About this exercise
No pictures in the copy, please: retype all the records exactly.

━━━ Material to process

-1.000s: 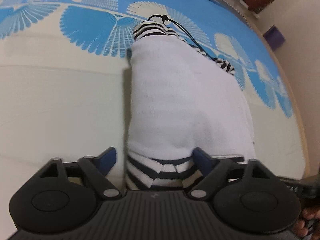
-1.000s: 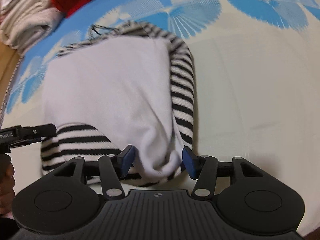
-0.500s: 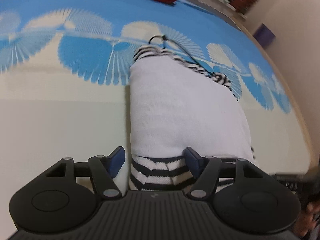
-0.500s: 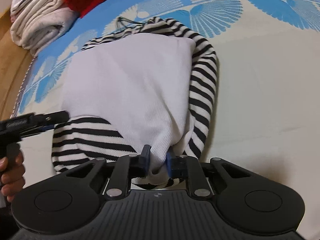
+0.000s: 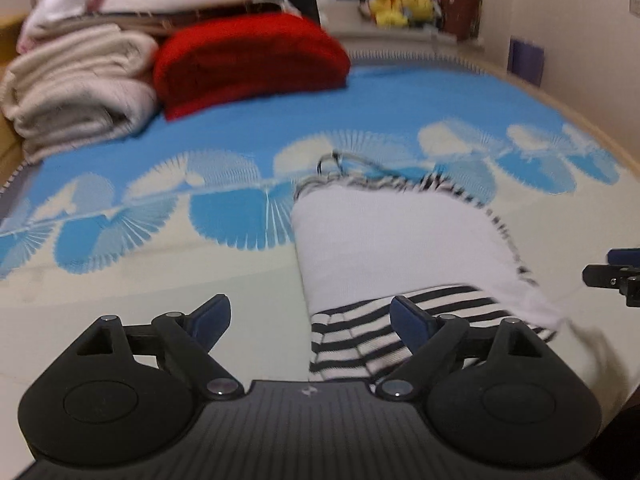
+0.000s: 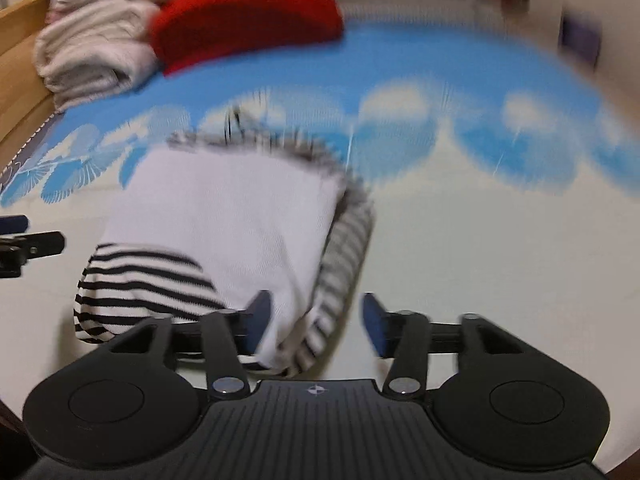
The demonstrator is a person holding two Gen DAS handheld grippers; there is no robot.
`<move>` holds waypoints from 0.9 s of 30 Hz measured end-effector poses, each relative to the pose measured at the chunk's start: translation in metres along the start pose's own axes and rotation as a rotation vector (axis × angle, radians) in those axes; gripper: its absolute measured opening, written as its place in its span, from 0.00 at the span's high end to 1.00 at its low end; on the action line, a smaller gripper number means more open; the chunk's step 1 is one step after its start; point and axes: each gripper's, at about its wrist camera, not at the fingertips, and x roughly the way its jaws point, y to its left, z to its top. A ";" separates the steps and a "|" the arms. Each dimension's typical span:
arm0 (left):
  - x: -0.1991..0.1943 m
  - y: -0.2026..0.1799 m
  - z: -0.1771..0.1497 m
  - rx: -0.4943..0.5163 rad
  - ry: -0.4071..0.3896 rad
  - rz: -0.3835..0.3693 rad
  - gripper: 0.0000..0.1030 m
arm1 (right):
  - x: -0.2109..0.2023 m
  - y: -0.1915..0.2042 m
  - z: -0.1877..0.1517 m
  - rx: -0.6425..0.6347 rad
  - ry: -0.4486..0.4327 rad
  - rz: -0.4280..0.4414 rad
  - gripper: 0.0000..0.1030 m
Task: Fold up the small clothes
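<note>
Since half a second ago: right gripper [image 6: 316, 322] sprung apart off the garment [image 5: 400, 240], left gripper [image 5: 310, 318] swung leftward, fingers spread, gripping nothing. Garment flat on bed [image 5: 120, 300], partly folded. Long axis away from both grippers: striped hem nearest, drawstring end farthest. Near right corner between right gripper's fingers, right nearer.

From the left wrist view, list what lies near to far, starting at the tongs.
left tongs → striped garment → black drawstring → blue patterned bedsheet → red folded blanket → yellow plush toys
</note>
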 end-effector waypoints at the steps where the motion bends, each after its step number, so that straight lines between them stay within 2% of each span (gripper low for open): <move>1: -0.013 -0.002 -0.004 -0.011 -0.023 0.009 0.05 | -0.012 -0.001 -0.003 0.008 -0.030 -0.010 0.36; 3: -0.037 -0.011 -0.009 -0.021 -0.084 0.013 0.04 | -0.036 -0.005 -0.009 0.053 -0.088 -0.009 0.33; 5: -0.064 -0.020 -0.017 -0.019 -0.149 -0.024 0.04 | -0.057 -0.005 -0.014 0.088 -0.149 -0.005 0.25; 9: -0.094 -0.037 -0.025 -0.057 -0.182 -0.040 0.04 | -0.088 0.002 -0.023 0.095 -0.230 -0.007 0.20; 12: -0.103 -0.049 -0.036 -0.088 -0.174 -0.028 0.04 | -0.103 0.008 -0.030 0.068 -0.254 -0.011 0.15; 17: -0.097 -0.055 -0.055 -0.184 -0.063 0.004 0.04 | -0.108 0.020 -0.043 0.022 -0.236 -0.028 0.13; 20: -0.091 -0.056 -0.056 -0.183 -0.037 0.037 0.04 | -0.105 0.028 -0.045 -0.012 -0.214 -0.038 0.13; 22: -0.088 -0.054 -0.055 -0.183 -0.024 0.039 0.00 | -0.106 0.033 -0.045 -0.027 -0.213 -0.044 0.13; 27: -0.082 -0.050 -0.058 -0.188 -0.007 0.038 0.01 | -0.100 0.038 -0.051 -0.047 -0.195 -0.050 0.12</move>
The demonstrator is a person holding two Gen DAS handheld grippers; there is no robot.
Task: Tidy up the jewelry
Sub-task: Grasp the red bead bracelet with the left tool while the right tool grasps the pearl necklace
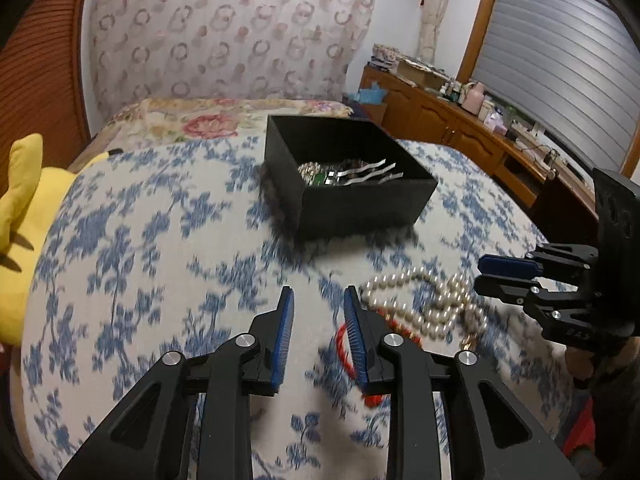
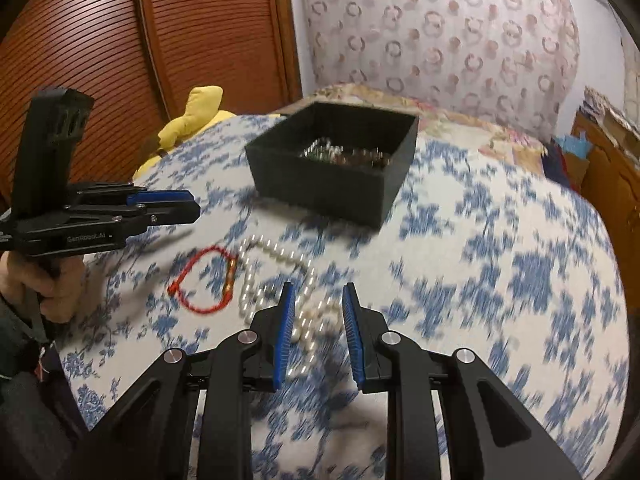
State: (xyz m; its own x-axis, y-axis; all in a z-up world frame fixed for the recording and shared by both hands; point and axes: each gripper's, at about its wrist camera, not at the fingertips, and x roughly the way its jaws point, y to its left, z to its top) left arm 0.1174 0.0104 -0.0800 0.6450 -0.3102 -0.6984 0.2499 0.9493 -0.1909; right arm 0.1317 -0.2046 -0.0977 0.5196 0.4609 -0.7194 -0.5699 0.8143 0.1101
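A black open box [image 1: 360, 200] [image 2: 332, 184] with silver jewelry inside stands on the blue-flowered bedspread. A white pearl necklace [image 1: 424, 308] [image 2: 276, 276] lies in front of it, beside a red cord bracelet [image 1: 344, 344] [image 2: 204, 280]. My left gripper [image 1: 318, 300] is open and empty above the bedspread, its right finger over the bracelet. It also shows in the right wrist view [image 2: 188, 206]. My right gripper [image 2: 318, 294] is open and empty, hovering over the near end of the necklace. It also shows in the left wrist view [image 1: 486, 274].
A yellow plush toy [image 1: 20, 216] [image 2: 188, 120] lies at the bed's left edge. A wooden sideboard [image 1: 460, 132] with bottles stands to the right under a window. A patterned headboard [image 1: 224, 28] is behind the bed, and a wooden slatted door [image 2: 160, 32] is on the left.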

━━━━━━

Written answer
-1.000s: 
-1.000s: 
-0.500s: 
-0.500s: 
+0.000s: 
+0.000s: 
The demonstrator is a person holding two Gen DAS handheld grippers; there is no robot.
`<move>` holds waypoints from 0.9 s of 30 Hz measured end-effector poses, each relative to the pose measured at the chunk's start: translation in metres along the start pose's own axes and rotation as a rotation vector (axis × angle, radians) in those axes; gripper: its absolute measured opening, written as its place in its span, from 0.00 at the span's high end to 1.00 at its low end; on the action line, a smaller gripper number means more open; the chunk's step 1 is one step after its start; point and axes: each gripper's, at about its wrist camera, not at the fingertips, and x roughly the way its jaws point, y to its left, z to its top. A ";" separates the steps and a "|" the arms. Each dimension's typical span:
arm0 (left):
  - x: -0.1991..0.1943 m
  - y: -0.2026..0.1799 m
  - z: -0.1771..0.1497 m
  - rx: -0.4943..0.5163 rad
  - ry: -0.4071..0.3896 rad
  - rz: -0.3835..0.3693 rad
  - gripper: 0.0000..0.1030 m
arm1 (right):
  - x: -0.2109..0.2023 m
  - y: -0.1915..0.2042 m
  - z: -0.1877..0.1517 m
  - rx: -0.6425..0.6347 rad
  - ry: -0.4486..0.4327 rad
  - rz: -0.4280..0.4414 rad
  - gripper: 0.0000..0.1030 m
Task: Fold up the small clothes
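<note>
Since half a second ago: right gripper [image 6: 316, 322] sprung apart off the garment [image 5: 400, 240], left gripper [image 5: 310, 318] swung leftward, fingers spread, gripping nothing. Garment flat on bed [image 5: 120, 300], partly folded. Long axis away from both grippers: striped hem nearest, drawstring end farthest. Near right corner between right gripper's fingers, right nearer.

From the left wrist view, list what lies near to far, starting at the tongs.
left tongs → striped garment → black drawstring → blue patterned bedsheet → red folded blanket → yellow plush toys
</note>
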 end-effector waypoints at the steps where the motion bends, each after its step number, so that straight lines between them stay within 2% of each span (gripper low for open): <move>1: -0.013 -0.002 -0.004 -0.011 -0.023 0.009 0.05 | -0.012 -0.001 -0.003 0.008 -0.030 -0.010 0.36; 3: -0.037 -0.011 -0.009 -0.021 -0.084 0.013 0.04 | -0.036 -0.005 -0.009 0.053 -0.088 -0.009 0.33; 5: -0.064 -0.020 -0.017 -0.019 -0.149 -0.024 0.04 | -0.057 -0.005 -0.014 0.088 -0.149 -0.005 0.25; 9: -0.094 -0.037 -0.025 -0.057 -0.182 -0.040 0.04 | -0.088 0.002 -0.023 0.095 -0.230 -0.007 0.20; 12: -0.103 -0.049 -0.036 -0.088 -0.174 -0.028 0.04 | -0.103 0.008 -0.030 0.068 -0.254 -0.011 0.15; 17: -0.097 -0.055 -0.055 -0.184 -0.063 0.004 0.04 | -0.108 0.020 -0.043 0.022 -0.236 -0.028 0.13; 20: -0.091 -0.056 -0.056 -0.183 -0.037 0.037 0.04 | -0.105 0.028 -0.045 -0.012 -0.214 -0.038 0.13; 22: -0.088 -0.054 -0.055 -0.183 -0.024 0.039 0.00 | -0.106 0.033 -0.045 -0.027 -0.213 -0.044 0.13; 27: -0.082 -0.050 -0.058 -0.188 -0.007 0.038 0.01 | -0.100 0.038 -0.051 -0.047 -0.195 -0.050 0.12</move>
The demonstrator is a person holding two Gen DAS handheld grippers; there is no robot.
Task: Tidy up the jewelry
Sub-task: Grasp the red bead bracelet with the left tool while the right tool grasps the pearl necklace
State: (xyz m; its own x-axis, y-axis; all in a z-up world frame fixed for the recording and shared by both hands; point and axes: each gripper's, at about its wrist camera, not at the fingertips, and x roughly the way its jaws point, y to its left, z to its top) left arm 0.1174 0.0104 -0.0800 0.6450 -0.3102 -0.6984 0.2499 0.9493 -0.1909; right arm 0.1317 -0.2046 -0.0977 0.5196 0.4609 -0.7194 -0.5699 0.8143 0.1101
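A black open box [image 1: 360, 200] [image 2: 332, 184] with silver jewelry inside stands on the blue-flowered bedspread. A white pearl necklace [image 1: 424, 308] [image 2: 276, 276] lies in front of it, beside a red cord bracelet [image 1: 344, 344] [image 2: 204, 280]. My left gripper [image 1: 318, 300] is open and empty above the bedspread, its right finger over the bracelet. It also shows in the right wrist view [image 2: 188, 206]. My right gripper [image 2: 318, 294] is open and empty, hovering over the near end of the necklace. It also shows in the left wrist view [image 1: 486, 274].
A yellow plush toy [image 1: 20, 216] [image 2: 188, 120] lies at the bed's left edge. A wooden sideboard [image 1: 460, 132] with bottles stands to the right under a window. A patterned headboard [image 1: 224, 28] is behind the bed, and a wooden slatted door [image 2: 160, 32] is on the left.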

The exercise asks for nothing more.